TASK PROMPT: Skip any image you find and restate the rest of the data word for word.
------------
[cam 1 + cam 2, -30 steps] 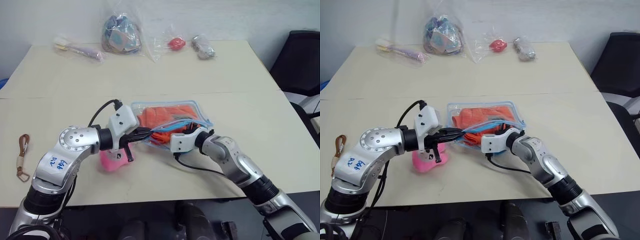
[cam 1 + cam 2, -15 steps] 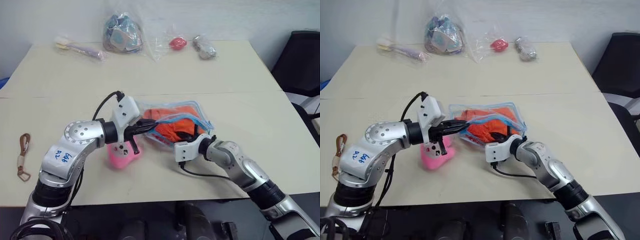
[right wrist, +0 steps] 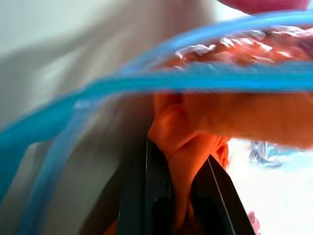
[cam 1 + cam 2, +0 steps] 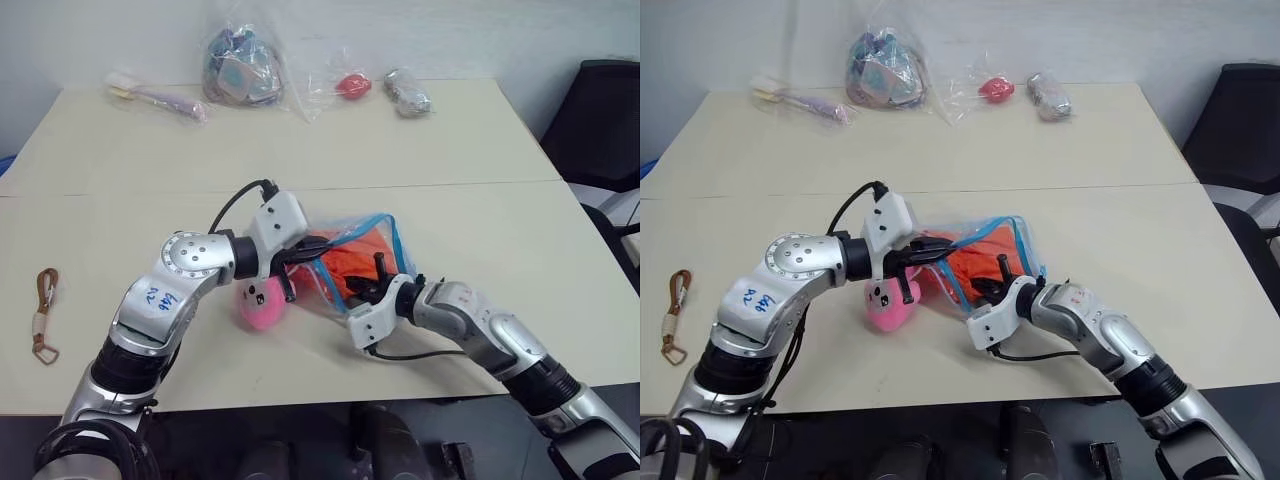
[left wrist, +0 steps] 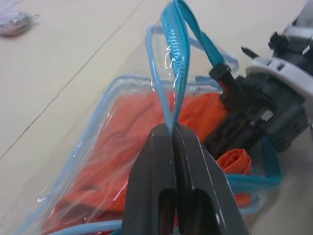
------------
WRITTEN REPLY:
[cam 1 + cam 2, -30 steps] 
[cam 1 + cam 2, -15 steps] 
[right wrist, +0 steps] 
[cam 1 + cam 2, +0 steps] 
[left wrist, +0 steps] 

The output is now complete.